India-Canada standoff: US looks to ease tensions, Jaishankar hits out at Trudeau | India News


Back-channel communication between Delhi and Ottawa through Washington DC is being explored. Indian Express have learned.

It came even as External Affairs Minister S Jaishankar, who is in New York, said it was still a world of “double standards” and that countries in “positions of influence” were “resisting pressure to change”. are” and those with “institutional influence”. Historical influence has “actually weaponized many of these abilities”.

“A lot is done in the name of the market, just as in the name of freedom, a lot is done,” he said, referring to Canadian Prime Minister Justin Trudeau’s statements defending pro-Khalistan activities in his country. He said. Referring to freedom of speech.

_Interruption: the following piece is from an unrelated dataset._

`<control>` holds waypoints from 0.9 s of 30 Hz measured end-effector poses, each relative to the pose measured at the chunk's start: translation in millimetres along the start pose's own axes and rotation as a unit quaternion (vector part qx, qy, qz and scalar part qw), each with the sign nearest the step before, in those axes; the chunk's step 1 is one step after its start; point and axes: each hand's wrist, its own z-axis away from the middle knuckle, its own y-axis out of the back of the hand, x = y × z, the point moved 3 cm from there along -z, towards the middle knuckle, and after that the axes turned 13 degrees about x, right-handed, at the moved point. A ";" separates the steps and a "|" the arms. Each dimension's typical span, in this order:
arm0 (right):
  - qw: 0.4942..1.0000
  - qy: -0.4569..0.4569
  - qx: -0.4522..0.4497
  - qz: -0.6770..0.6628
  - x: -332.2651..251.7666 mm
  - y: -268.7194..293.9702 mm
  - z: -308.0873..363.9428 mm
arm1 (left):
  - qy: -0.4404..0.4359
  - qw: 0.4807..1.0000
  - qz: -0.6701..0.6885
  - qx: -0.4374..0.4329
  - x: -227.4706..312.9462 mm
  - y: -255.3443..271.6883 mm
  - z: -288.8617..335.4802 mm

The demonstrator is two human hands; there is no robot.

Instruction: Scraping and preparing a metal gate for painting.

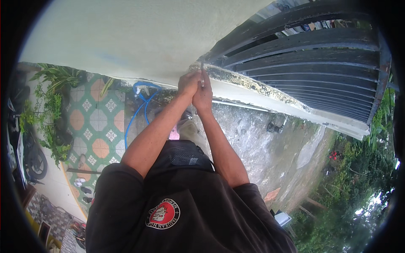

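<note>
Both my arms reach forward, and my hands meet at the corner where a pale wall (139, 38) ends beside a low ledge (249, 84). My right hand (203, 97) is closed round a slim, greyish, stick-like tool (202, 80), whose tip points up toward the end of the ledge. Its exact kind is too small to tell. Pressed against the right hand, my left hand (188, 85) is closed too, its fingers curled near the tool. What the left fingers hold, if anything, is hidden. Dark, mouldy stains mark the ledge's top.
Dark slatted fencing (303, 63) rises along the ledge on the right. A blue hose (137, 111) hangs from a tap area below the wall. Green patterned tiles (97, 122) lie left, worn concrete (249, 139) right. Plants (50, 122) and a motorcycle wheel (36, 162) stand far left.
</note>
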 end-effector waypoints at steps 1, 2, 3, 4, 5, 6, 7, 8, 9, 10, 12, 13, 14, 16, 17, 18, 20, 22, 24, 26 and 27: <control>0.996 -0.071 -0.019 -0.041 11.0 1.9 -2.4 | 0.048 0.997 0.067 -0.012 0.8 -6.3 9.5; 0.996 -0.072 -0.023 -0.040 11.5 0.6 -1.1 | 0.095 0.986 0.134 -0.016 -3.4 -5.0 15.0; 0.995 -0.077 -0.019 -0.065 11.8 -0.5 -1.3 | 0.098 0.985 0.138 -0.026 -6.3 -5.5 11.4; 0.992 -0.082 -0.014 -0.090 12.1 -1.3 -1.8 | 0.099 0.985 0.140 -0.023 -6.9 -5.8 8.5; 0.993 -0.081 -0.013 -0.090 13.7 -3.9 -2.8 | 0.086 0.989 0.121 -0.025 -7.0 -8.2 3.3; 0.991 -0.081 -0.002 -0.103 15.1 -6.8 -3.2 | 0.073 0.992 0.103 -0.027 -7.6 -10.8 -1.0; 0.990 -0.080 0.009 -0.116 16.8 -7.6 -3.9 | 0.072 0.991 0.106 -0.028 -9.3 -13.7 -4.1; 0.990 -0.079 0.001 -0.115 9.7 -11.6 -0.9 | 0.098 0.989 0.105 -0.018 -12.9 -9.1 -8.7; 0.979 -0.142 -0.008 -0.148 6.3 -15.2 3.6 | 0.125 0.986 0.106 -0.008 -17.4 -3.4 -12.4; 0.962 -0.205 -0.019 -0.179 3.3 -19.8 9.7 | 0.126 0.986 0.112 0.000 -21.5 2.7 -15.8; 0.966 -0.187 -0.016 -0.179 6.3 -15.3 8.0 | 0.129 0.987 0.095 0.002 -18.3 -5.6 -12.6; 0.968 -0.172 -0.012 -0.181 8.0 -13.2 7.4 | 0.129 0.987 0.100 0.003 -18.0 -8.6 -9.9; 0.968 -0.167 -0.017 -0.184 7.7 -16.8 4.6 | 0.083 0.994 0.068 0.014 -15.6 -7.4 -12.9; 0.954 -0.181 0.011 -0.239 18.9 -17.5 -8.6 | 0.036 0.999 0.035 0.013 1.4 -14.5 -12.8; 0.917 -0.267 -0.093 -0.281 15.9 -11.3 -6.3 | 0.113 0.994 -0.007 0.012 4.0 -8.7 -8.8; 0.919 -0.266 -0.084 -0.279 19.2 5.9 -14.7 | 0.181 0.982 -0.051 -0.002 21.4 -15.4 2.9; 0.812 -0.422 -0.175 -0.362 17.5 15.6 -17.6 | 0.196 0.978 -0.069 0.033 39.3 -14.4 25.2; 0.855 -0.366 -0.205 -0.303 -6.9 13.4 2.8 | 0.082 0.991 -0.061 0.087 12.9 7.2 11.7; 0.918 -0.288 -0.192 -0.193 -7.8 15.3 6.5 | 0.063 0.996 -0.031 0.055 6.7 10.3 16.2; 0.930 -0.273 -0.162 -0.187 -9.6 12.3 14.3 | 0.043 0.999 0.012 0.019 5.8 17.6 16.6; 0.913 -0.301 -0.152 -0.229 -7.8 10.4 14.4 | 0.042 0.999 0.001 0.005 10.4 17.9 17.7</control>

Since Delhi began the standoff by denying Trudeau’s allegations of “possible involvement” of Indian agents in Najjar’s killing, at least five senior US officials and diplomats – US Secretary of State Anthony Blanken, NSA’s Jack Sullivan , National Security Council Coordinator for Strategic Communications John Kirby, U.S. Ambassador to India Eric Garcetti and U.S. Ambassador to Canada David Cohen — all made public statements, all measured with an important message for both sides. In short, asked Delhi to cooperate, but asked Ottawa not to jump the gun.

Consider the following:

* On September 19, Kirby said in an interview with CBS News, “These allegations are serious and we know the Canadians are investigating this. We certainly don’t want to go any further than that investigation.

“We also urge India to cooperate with this investigation. This is the type of attack that obviously we all want to know is dealt with in a transparent and thorough manner. And that the Canadian public gets answers.” “It can. So we will be in touch with our partners, both countries, and again we want to see that the investigation proceeds unhindered and let the facts take them where they may,” he said. said

understand

Adds this.

The United States and Canada have close ties. They are part of the Five Eyes Network and the G7. But Washington also has deep ties with India. Both ties are important to the US, which does not want to choose sides at a time when Russia and China are looking at the deterioration in relations between India and the West.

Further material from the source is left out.